Best Picture: Martin Scorsese for The Departed
It's good that Departed won, because not only was it better than any of the other shit that was nominated, several thousand people would have died by Martin Scorsese's rage-fueled flaming kitana if there had been any other outcome. Know what's scarier than a bitter Italian guy? A bitter Italian guy with a sword and nothing left to live for. COMING THIS SUMMER.
Best Actor: Forest Whittaker for The Last King of Scotland.
Best Actress: Helen Mirren for The Queen
Who? Has she ever been in a Jerry Bruckheimer movie?
Supporting Actor: Alan Arkin for Little Miss Sunshine
Listen, I'm all for giving old people pity oscars and everything, as it's undoubtedly very sweet and compassionate and all, but Jesus.
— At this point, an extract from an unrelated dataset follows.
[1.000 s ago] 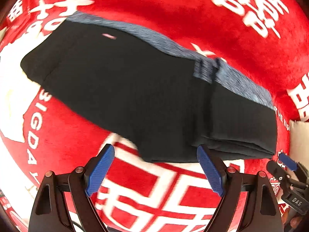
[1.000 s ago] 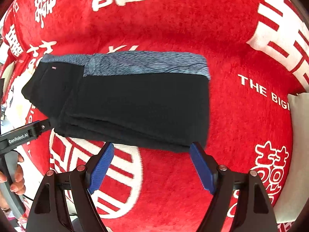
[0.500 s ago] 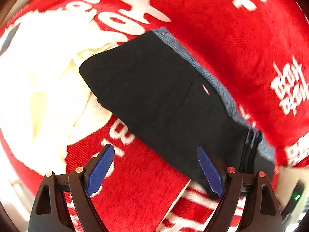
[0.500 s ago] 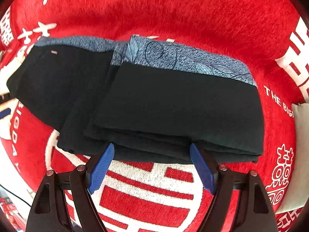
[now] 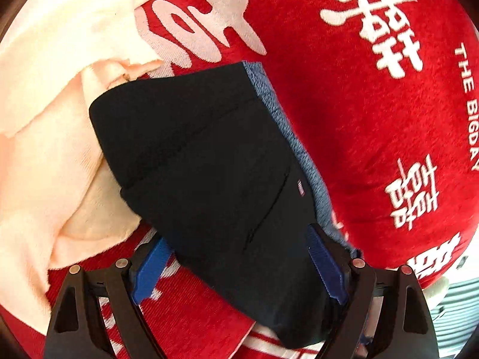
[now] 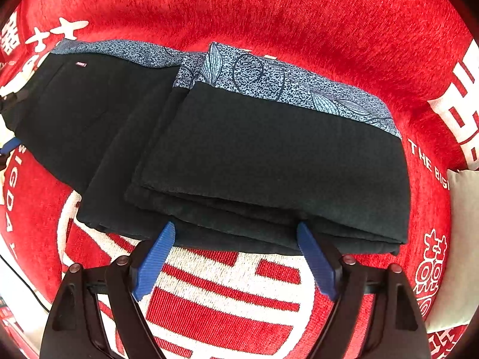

Has anyone actually seen the nominees that this guy - who was in the movie for a half an hour and then died - beat out? You think Eddie Murphy and Marky Mark didn't take a lead pipe to the academy members a few minutes after the ceremony ended? In the future, let's just have a senior citizen ceremony, with paper mache statues and bathroom breaks every minute.
Supporting Actress: Jennifer Hudson for Dreamgirls
A former American Idol contestant has won an Oscar. I will now proceed to swallow my tongue and dig my eyes out with a kitchen knife, because the endtimes are upon us.